### Problem description
An exact repeat is needed of the lines from the one with "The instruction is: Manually" through the last line of the data below. Please omit the pictures.

### Record excerpts

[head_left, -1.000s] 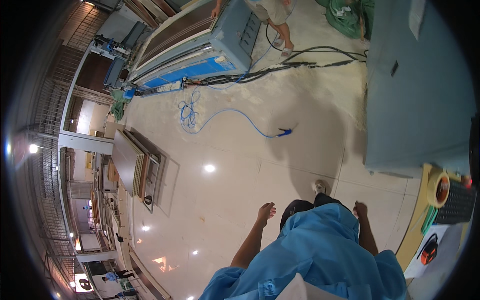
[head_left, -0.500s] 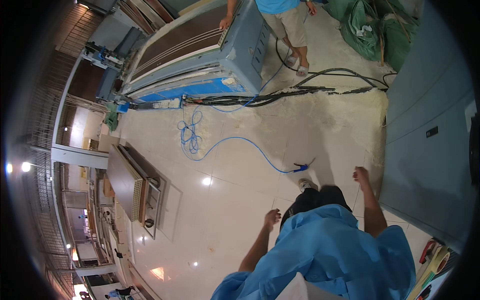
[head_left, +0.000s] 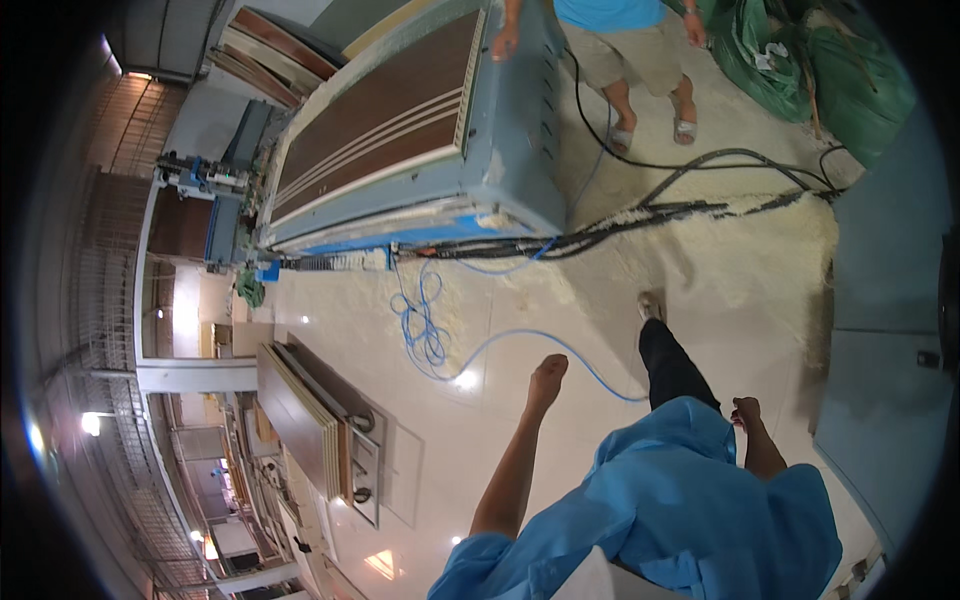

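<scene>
My left hand [head_left: 546, 382] swings out in front of me over the tiled floor, fingers curled, nothing showing in it. My right hand [head_left: 746, 411] hangs close by my right hip, its fingers bent in and partly turned from view; no object shows there. Neither hand touches anything. Below and ahead of the left hand a blue air hose [head_left: 520, 333] snakes over the floor, coiled at its far end; its near end runs behind my leg. One foot [head_left: 651, 305] is stepped forward onto dusty floor.
Ahead stands a grey-blue machine [head_left: 520, 170] bearing a grooved brown panel [head_left: 385, 115]. A co-worker in sandals [head_left: 685, 130] stands at its right end. Black cables [head_left: 590, 240] cross the floor. A panel-laden trolley [head_left: 300, 420] is at left, a grey cabinet [head_left: 885, 290] at right, green sacks [head_left: 850, 90] beyond.
I have stepped forward. My left hand has swung ahead and my right hand back toward my hip. The hose's blue nozzle has passed out of sight. The co-worker has shifted sideways.
</scene>
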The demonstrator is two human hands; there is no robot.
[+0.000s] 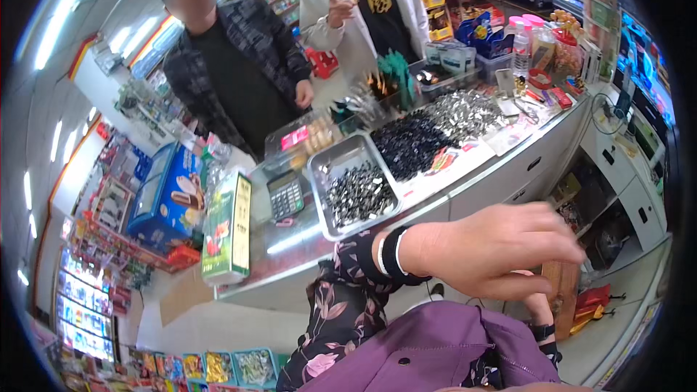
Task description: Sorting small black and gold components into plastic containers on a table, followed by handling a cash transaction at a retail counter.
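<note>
My left hand (pixel 501 247) is in the air in front of the counter, back of the hand up, fingers loosely bent and the thumb apart. It holds nothing that I can see. A floral black sleeve and a black band are on that arm. My right hand (pixel 539 308) is below and behind it, its fingers mostly hidden by the left hand. Nearest on the counter is a metal tray (pixel 348 151) with small black and silver pieces (pixel 359 196). Beyond it lie a heap of small black pieces (pixel 410 145) and a heap of silver ones (pixel 465 115).
Left of the tray are a calculator (pixel 284 196) and a green box (pixel 226 236) on the glass counter. Two people stand across it, one in a dark jacket (pixel 239 65), one in a white jacket (pixel 319 22). A wooden stool (pixel 559 294) is at my right.
</note>
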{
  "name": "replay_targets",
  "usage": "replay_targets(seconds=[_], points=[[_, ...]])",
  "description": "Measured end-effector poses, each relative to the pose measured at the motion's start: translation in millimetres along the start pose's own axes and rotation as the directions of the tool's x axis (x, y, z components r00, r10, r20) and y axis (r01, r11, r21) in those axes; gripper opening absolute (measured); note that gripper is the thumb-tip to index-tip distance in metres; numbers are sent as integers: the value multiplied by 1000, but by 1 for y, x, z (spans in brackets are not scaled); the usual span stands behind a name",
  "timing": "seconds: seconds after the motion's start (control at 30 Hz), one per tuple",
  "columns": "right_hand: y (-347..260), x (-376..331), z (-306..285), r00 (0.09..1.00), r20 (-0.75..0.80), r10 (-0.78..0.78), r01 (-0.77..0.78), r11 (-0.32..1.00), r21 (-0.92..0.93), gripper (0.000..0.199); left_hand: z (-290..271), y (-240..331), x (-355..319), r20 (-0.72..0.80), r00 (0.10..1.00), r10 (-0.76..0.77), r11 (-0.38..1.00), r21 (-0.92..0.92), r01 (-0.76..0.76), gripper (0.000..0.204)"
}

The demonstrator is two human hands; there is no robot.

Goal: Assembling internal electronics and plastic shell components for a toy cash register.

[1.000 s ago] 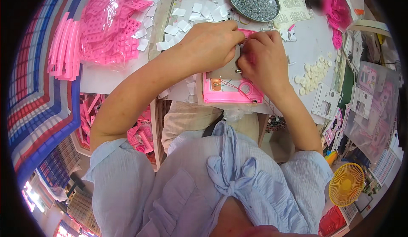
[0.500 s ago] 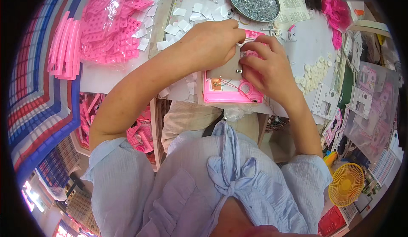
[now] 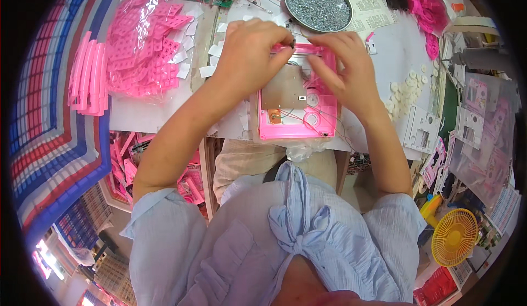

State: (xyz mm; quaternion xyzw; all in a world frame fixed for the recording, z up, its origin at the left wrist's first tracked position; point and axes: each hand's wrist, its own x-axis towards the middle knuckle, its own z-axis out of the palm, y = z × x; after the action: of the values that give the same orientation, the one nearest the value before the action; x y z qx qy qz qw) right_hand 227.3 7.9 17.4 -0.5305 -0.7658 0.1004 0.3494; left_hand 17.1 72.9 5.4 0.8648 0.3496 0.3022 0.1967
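Observation:
An open pink plastic housing (image 3: 296, 134) lies on the table in front of me. A flat brown circuit board (image 3: 281, 89) sits inside it, with thin wires and a copper-coloured patch (image 3: 274, 117) near the board's lower edge. Over the housing's far left corner, my left hand (image 3: 247, 50) has its fingers pinched together. A small dark bit shows at those fingertips, too small to name. My right hand (image 3: 354, 72) hovers at the housing's right side, thumb and fingers apart and nothing visible between them.
A round tray of small metal screws (image 3: 318, 5) stands beyond the housing. Bagged pink parts (image 3: 140, 48) and stacked pink strips (image 3: 90, 81) lie left. White round pieces (image 3: 406, 94) and a white panel (image 3: 421, 130) are right, above a yellow fan (image 3: 454, 237).
My right hand has drawn back from the board and its fingers have spread. My left hand has moved off the board toward the housing's far left corner, uncovering more of the board.

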Motion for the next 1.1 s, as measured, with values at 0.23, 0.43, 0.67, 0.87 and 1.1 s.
replay_targets(seconds=[0.23, 0.43, 0.67, 0.87, 1.1], points=[[-18, 5, 8, 1000, -23, 20, -15, 985, 173, 14, -6, 18, -11, 116, 973, -200, 957, -191, 220, 13], [-11, -1, 8, 999, -25, -26, 30, 981, 191, 13, 2, 12, -13, 44, 997, -67, 972, -224, 75, 16], [-7, -20, 0, 999, 44, -10, 1, 979, 206, 34, -8, 14, -16, 104, 987, -127, 917, -367, 156, 13], [-1, -11, -18, 974, 216, -62, -8, 951, 309, 45, -5, 6, -21, -60, 983, 171, 969, -173, -179, 9], [91, 86, 6, 987, -91, -132, 113, 975, -189, 42, -6, 12, -32, -60, 983, 175, 978, -109, -180, 12]])
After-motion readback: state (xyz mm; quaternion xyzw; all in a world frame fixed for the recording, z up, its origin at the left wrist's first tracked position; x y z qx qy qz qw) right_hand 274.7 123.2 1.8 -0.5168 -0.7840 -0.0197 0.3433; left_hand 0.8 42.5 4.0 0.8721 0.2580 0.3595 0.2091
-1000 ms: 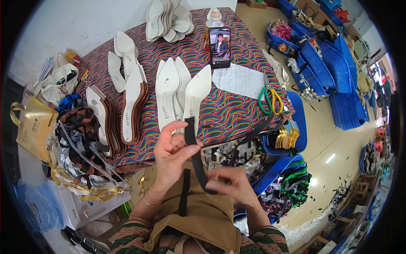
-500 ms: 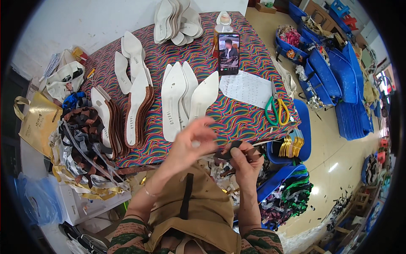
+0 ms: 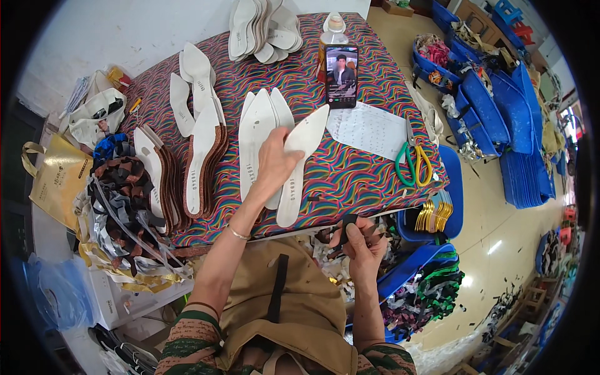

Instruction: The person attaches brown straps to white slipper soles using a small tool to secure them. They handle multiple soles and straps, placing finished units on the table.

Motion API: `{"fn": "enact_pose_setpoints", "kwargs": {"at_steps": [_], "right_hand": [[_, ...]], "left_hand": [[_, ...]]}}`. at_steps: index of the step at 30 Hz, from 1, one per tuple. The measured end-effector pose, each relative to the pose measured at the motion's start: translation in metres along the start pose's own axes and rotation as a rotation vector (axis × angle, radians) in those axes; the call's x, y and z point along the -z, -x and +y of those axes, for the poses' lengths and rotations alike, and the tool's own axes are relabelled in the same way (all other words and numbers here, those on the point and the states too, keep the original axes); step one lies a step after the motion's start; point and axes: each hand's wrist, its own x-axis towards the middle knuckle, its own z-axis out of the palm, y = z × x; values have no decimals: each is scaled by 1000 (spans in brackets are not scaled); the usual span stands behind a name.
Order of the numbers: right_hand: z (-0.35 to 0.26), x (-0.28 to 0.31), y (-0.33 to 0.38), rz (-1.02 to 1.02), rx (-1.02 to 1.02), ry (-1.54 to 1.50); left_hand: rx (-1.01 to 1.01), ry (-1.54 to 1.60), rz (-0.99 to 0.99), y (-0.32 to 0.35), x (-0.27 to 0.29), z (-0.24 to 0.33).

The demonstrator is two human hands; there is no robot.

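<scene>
My left hand (image 3: 279, 161) reaches over the patterned tabletop and grips the side of a white insole (image 3: 292, 197), thumb lying on its upper face. The insole's pointed end aims away and to the right, and its narrow end comes near the front edge of the table. Left of it, several more white insoles (image 3: 251, 140) lie overlapped, partly covered by my hand. Past the table's front edge, my right hand (image 3: 365, 247) pinches a short black strip (image 3: 348, 226) between thumb and fingers. Some dark brownish material shows beside the strip; its shape is unclear.
Brown-edged insole stacks (image 3: 209, 159) stand at left, with another insole pile (image 3: 259, 31) at the back. A phone (image 3: 341, 78) leans on a bottle (image 3: 331, 37) behind a paper sheet (image 3: 369, 131). Scissors (image 3: 412, 165) lie at right. Blue bins (image 3: 451, 194) hold strips and scraps.
My left hand has moved up and away from my right hand and taken hold of the white insole. My right hand still pinches the black strip, slightly lower.
</scene>
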Motion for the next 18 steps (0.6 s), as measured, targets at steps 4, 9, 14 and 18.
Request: {"fn": "enact_pose_setpoints", "kwargs": {"at_steps": [4, 9, 14, 18], "right_hand": [[0, 3, 1, 44, 43, 75], [-11, -5, -1, 47, 116, 65], [-8, -13, -8, 24, 358, 365], [-13, -23, -7, -8, 384, 456]], "left_hand": [[168, 649, -88, 27, 24, 27], [470, 1056, -245, 84, 41, 42], [579, 1122, -147, 124, 39, 54], [496, 1050, -140, 141, 44, 61]]}}
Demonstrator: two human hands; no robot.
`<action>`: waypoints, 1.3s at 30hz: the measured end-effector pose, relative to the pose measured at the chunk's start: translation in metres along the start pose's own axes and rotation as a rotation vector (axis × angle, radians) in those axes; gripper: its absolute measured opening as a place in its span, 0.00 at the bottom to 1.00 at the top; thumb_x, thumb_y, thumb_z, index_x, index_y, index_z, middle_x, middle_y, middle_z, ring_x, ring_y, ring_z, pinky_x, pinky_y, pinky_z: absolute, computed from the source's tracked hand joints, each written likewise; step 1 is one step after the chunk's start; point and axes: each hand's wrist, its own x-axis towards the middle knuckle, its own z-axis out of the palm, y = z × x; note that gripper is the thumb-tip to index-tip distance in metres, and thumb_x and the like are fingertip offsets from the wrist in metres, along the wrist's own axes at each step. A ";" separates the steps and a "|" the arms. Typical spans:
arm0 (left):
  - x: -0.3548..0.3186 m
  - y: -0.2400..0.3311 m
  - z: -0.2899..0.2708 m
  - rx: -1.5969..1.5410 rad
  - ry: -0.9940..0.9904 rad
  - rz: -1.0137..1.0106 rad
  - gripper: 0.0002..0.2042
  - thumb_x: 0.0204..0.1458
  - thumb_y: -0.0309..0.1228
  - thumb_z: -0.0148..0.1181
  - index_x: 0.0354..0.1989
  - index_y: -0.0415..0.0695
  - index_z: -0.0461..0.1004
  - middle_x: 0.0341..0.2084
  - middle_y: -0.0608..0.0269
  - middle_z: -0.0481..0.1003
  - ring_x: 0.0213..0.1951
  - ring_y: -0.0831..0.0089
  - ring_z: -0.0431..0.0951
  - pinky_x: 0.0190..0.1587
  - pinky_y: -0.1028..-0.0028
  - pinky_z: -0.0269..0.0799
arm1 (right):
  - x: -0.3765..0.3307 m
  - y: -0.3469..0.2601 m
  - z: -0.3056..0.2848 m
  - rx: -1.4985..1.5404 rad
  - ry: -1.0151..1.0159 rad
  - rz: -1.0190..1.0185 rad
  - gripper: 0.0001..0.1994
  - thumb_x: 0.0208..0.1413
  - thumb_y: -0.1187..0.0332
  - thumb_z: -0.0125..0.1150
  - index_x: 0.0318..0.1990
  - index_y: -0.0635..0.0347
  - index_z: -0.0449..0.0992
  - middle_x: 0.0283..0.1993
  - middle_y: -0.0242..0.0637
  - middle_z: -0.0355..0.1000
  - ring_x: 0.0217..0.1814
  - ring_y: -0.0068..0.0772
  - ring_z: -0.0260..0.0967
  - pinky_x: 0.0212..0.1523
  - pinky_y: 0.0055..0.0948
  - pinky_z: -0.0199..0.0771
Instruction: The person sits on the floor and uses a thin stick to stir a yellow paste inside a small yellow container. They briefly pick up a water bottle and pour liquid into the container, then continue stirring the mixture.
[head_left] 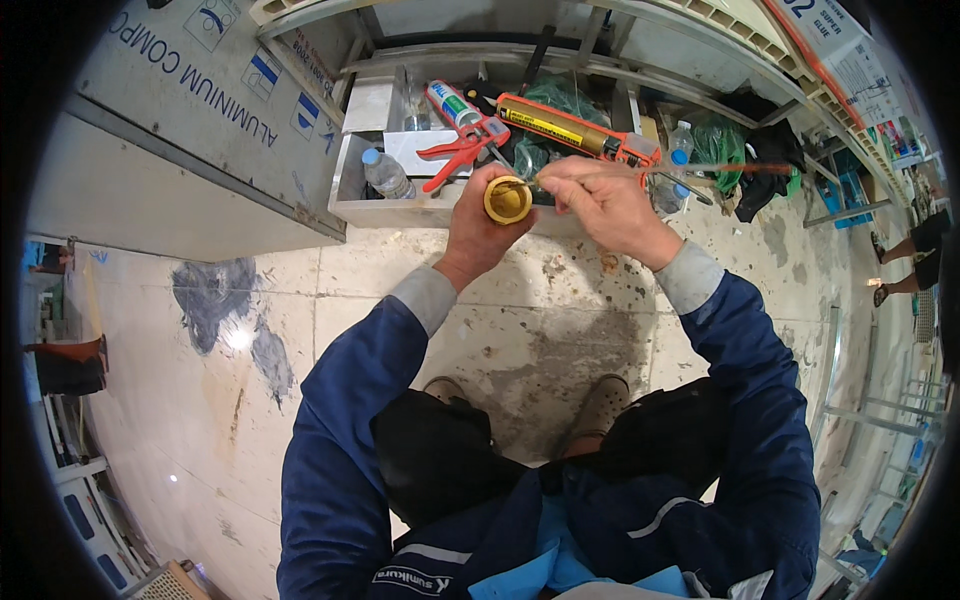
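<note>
From my remote seat, I see my left hand [475, 228] gripping the yellow cup [508, 203] by the white box [390, 212], my right hand [612, 212] pinching a thin, blurred stick [720, 168] beside its rim. A skidding stick could jab my left hand; a slackened grip could drop the cup onto the floor [385, 270].

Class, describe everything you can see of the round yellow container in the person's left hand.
The yellow container looks like a plastic cup or tube, with a thick round rim and darker hollow inside. Its open mouth faces the camera; its depth is unclear. The left hand wraps its side, hiding much of the outer wall. The right hand holds a thin tool by its upper rim; contact is unclear.
</note>
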 end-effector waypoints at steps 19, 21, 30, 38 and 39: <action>-0.002 -0.006 -0.008 0.255 -0.017 0.084 0.32 0.47 0.25 0.78 0.59 0.50 0.66 0.57 0.54 0.71 0.62 0.48 0.73 0.61 0.57 0.74 | 0.002 0.003 0.009 0.033 -0.066 0.015 0.12 0.71 0.68 0.60 0.46 0.68 0.84 0.38 0.39 0.81 0.35 0.31 0.75 0.40 0.33 0.76; -0.005 -0.007 -0.008 0.290 -0.027 0.082 0.33 0.48 0.25 0.78 0.61 0.50 0.65 0.57 0.54 0.71 0.63 0.49 0.72 0.62 0.57 0.74 | 0.006 0.004 0.003 0.002 -0.107 0.064 0.10 0.71 0.69 0.60 0.46 0.69 0.83 0.38 0.37 0.80 0.36 0.27 0.74 0.41 0.30 0.76; -0.007 -0.009 -0.002 0.296 -0.018 0.007 0.36 0.48 0.29 0.80 0.64 0.46 0.64 0.59 0.51 0.72 0.61 0.50 0.74 0.61 0.59 0.74 | 0.007 -0.002 -0.003 0.013 -0.156 0.274 0.09 0.71 0.70 0.60 0.46 0.67 0.82 0.38 0.31 0.77 0.40 0.22 0.74 0.45 0.28 0.76; -0.009 -0.018 0.002 -0.133 -0.033 -0.279 0.28 0.52 0.26 0.77 0.57 0.45 0.66 0.45 0.64 0.75 0.46 0.73 0.78 0.52 0.70 0.77 | 0.004 0.003 0.013 0.000 -0.023 0.089 0.13 0.71 0.65 0.60 0.47 0.67 0.82 0.42 0.49 0.81 0.45 0.52 0.81 0.47 0.41 0.79; -0.010 -0.019 0.001 -0.185 -0.051 -0.210 0.27 0.52 0.26 0.77 0.57 0.44 0.66 0.44 0.65 0.75 0.46 0.75 0.78 0.52 0.71 0.76 | 0.006 0.006 0.018 -0.027 0.071 -0.038 0.14 0.72 0.64 0.59 0.46 0.67 0.83 0.42 0.49 0.82 0.43 0.53 0.81 0.45 0.41 0.79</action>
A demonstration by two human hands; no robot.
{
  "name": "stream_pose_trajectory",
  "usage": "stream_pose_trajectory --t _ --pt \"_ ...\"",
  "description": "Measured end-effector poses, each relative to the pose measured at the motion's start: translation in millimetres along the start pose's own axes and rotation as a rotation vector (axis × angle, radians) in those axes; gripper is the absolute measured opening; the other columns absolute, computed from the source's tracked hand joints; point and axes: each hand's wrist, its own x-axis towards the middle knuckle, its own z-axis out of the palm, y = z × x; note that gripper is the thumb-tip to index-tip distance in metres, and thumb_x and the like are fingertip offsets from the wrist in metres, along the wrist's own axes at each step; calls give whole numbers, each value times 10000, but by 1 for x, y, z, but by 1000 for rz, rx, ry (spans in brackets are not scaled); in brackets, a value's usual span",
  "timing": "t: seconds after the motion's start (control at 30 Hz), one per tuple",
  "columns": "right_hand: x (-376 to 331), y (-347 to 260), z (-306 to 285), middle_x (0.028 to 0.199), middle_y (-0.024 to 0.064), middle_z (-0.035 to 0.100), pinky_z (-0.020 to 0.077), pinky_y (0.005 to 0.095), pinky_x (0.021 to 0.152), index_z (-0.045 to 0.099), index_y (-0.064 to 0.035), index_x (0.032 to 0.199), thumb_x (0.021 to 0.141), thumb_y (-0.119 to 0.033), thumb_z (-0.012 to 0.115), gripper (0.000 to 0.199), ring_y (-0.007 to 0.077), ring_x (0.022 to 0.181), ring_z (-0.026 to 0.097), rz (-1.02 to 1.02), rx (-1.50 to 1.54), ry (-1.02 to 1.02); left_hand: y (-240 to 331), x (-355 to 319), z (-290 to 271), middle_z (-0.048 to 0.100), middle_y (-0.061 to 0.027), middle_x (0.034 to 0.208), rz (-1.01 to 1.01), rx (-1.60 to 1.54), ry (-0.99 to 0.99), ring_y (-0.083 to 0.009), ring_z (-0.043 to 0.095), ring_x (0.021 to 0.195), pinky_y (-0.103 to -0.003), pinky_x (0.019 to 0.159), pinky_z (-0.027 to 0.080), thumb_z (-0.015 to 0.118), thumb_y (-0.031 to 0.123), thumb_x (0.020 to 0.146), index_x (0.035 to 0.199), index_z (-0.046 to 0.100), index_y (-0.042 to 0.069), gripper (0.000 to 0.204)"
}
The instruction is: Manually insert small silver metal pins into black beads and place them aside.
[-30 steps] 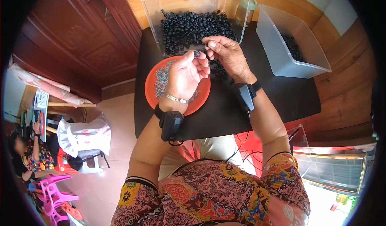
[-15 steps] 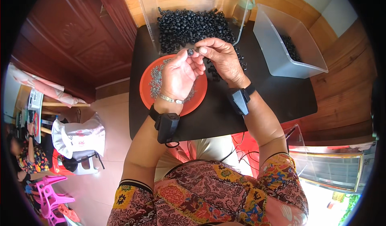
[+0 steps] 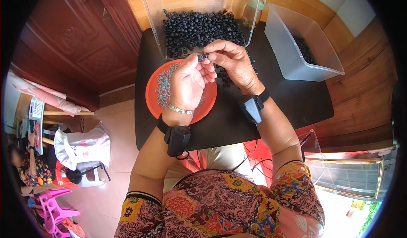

### Task solution
The instruction is: Manually insert small silver metal pins into black beads and place them aside.
[-30 steps] 
[-15 steps] 
[+0 steps] 

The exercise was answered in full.